Pour de nombreux évacués, cette urgence ravive des souvenirs difficiles de déplacements antérieurs. Donald McKenzie, un résident de La Ronge âgé de 72 ans, se souvient vivement des feux de forêt de 2015. « La dernière fois, nous sommes partis pendant presque un mois. Ma maison a survécu, mais mon voisin a tout perdu. »
Le moment ne pourrait être pire pour de nombreuses familles du Nord. La saison touristique estivale – vitale pour l’économie locale – venait de commencer. Les pavillons de pêche et les pourvoiries sont maintenant vides alors que la menace d’incendie plane.
Sandra Bartlett, qui exploite un petit pavillon sur le lac La Ronge, s’inquiète de ce qu’elle retrouvera. « J’avais des clients qui arrivaient la semaine prochaine d’aussi loin que l’Allemagne. Même si les bâtiments survivent, la saison pourrait être perdue. »
Les climatologues avertissent depuis longtemps que le nord de la Saskatchewan ferait face à un risque accru d’incendies de forêt avec l’évolution des modèles climatiques. Dre Ellen Whitman du Service canadien des forêts souligne une tendance inquiétante. « Nous observons des saisons de feux plus longues, des comportements d’incendie plus extrêmes et une fréquence accrue de feux à grande échelle dans toute la région boréale. »
Ses recherches montrent une augmentation de 25% de la durée de la saison des feux dans le nord de la Saskatchewan par rapport aux moyennes historiques de 1950-1980.
Les gardiens du savoir autochtone local ont également observé des changements. L’aîné Joseph Halkett de la Première Nation de Lac La Ronge explique que les pratiques traditionnelles de gestion des feux pourraient aider à atténuer les risques. « Nos ancêtres comprenaient les brûlages contrôlés. Les approches modernes pourraient s’inspirer de cette sagesse. »
De retour au centre d’évacuation, la résilience communautaire brille malgré l’incertitude. Des bénévoles de Prince Albert sont arrivés avec des repas faits maison. Une salle de classe improvisée a été mise en place pour les enfants dont l’année scolaire a été interrompue. Des conseillers en santé mentale circulent dans la foule, offrant du soutien.
L’Autorité sanitaire de la Saskatchewan a établi une clinique temporaire pour assurer la continuité des soins aux évacués souffrant de maladies chroniques. « Maintenir les horaires de médication et surveiller les patients vulnérables est notre priorité, » affirme l’infirmière praticienne Brenda Carrière.
Pour l’instant, tous les regards restent tournés vers les prévisions météorologiques et les mises à jour sur les incendies. Environnement Canada prévoit des conditions chaudes et sèches continues pour au moins les 72 prochaines heures, offrant peu de répit aux pompiers.

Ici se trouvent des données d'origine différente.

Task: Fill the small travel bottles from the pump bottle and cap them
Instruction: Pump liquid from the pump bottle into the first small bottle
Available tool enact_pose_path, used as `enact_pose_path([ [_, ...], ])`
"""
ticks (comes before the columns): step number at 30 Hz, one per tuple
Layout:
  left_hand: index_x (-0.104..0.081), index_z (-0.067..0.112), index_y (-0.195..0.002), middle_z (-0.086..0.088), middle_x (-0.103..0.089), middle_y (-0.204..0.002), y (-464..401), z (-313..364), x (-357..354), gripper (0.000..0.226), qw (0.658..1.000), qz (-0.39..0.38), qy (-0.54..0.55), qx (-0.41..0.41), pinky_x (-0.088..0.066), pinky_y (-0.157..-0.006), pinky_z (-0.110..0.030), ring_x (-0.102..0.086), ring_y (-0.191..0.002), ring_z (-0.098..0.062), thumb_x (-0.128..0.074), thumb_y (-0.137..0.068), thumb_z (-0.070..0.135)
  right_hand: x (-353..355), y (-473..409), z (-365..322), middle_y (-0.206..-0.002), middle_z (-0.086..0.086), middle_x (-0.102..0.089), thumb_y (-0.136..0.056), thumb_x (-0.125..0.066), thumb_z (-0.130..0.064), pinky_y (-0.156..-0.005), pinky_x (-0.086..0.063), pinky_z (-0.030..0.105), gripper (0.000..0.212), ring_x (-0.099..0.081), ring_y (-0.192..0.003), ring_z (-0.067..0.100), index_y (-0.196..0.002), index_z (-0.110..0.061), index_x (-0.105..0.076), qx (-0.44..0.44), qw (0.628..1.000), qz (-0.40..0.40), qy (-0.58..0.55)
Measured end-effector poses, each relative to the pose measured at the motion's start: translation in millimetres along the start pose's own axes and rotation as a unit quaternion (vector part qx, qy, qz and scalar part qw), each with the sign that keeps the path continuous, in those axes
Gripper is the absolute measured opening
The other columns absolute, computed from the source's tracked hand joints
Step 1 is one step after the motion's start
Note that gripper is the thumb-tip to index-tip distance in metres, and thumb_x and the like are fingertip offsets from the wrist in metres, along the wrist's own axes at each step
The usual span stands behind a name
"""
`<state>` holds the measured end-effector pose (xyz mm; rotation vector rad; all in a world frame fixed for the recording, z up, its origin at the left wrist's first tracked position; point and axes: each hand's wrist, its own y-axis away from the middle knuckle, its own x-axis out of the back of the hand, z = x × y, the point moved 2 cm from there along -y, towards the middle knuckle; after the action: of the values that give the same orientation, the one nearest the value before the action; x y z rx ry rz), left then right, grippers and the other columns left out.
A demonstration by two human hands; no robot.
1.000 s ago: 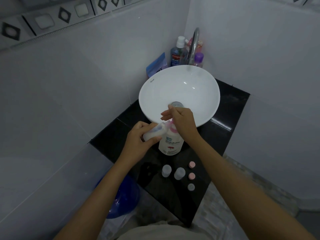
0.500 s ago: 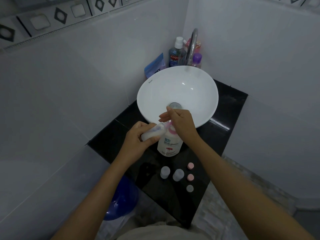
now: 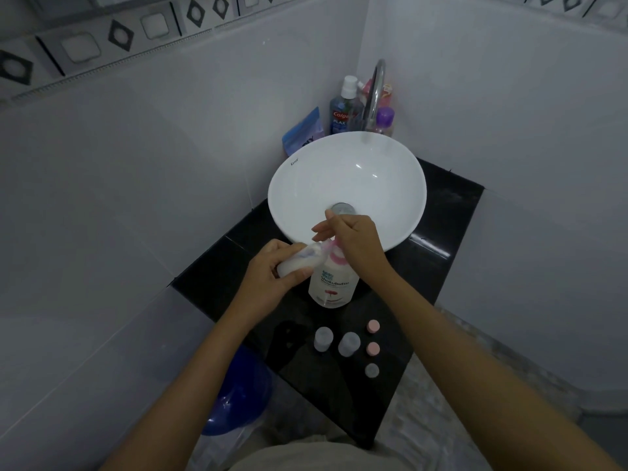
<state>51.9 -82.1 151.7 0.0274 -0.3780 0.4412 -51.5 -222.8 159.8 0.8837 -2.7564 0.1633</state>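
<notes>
A white pump bottle (image 3: 333, 283) with a pink collar stands on the black counter (image 3: 452, 212) in front of the basin. My left hand (image 3: 272, 283) holds a small translucent travel bottle (image 3: 299, 261) tilted on its side, its mouth at the pump's spout. My right hand (image 3: 356, 243) rests on top of the pump head, which it hides. Two more small travel bottles (image 3: 322, 338) (image 3: 349, 344) stand upright and uncapped nearer to me. Beside them lie two pink caps (image 3: 373, 326) (image 3: 373, 348) and a grey cap (image 3: 371, 370).
A white bowl basin (image 3: 346, 171) with a chrome tap (image 3: 375, 93) fills the back of the counter. Mouthwash (image 3: 345, 110), a purple-capped bottle (image 3: 385, 120) and a blue pouch (image 3: 304, 132) stand behind it. A blue bucket (image 3: 238, 396) sits on the floor under the counter's left edge.
My right hand has risen slightly on the pump head. The left hand keeps the small bottle at the spout.
</notes>
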Motion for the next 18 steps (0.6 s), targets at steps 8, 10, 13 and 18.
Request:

Les responsables des urgences ont mis en place une ligne d’information et fournissent des briefings deux fois par jour. Les images satellite et les prises de vue par drone aident à suivre les mouvements des incendies, mais la situation reste très fluide.
Alors que la nuit tombe sur Prince Albert, les évacués s’installent pour une autre soirée incertaine. Certains resteront avec leur famille ou dans des hôtels, d’autres dans des hébergements d’urgence. Tous partagent la même question – quand pourront-ils rentrer chez eux, et que trouveront-ils à leur retour.
Pour ces communautés définies par leur lien avec la terre, ces feux de forêt représentent plus qu’un déplacement temporaire. Ils constituent une profonde perturbation d’un mode de vie – et un rappel brutal des réalités environnementales changeantes auxquelles font face les communautés nordiques à travers le Canada.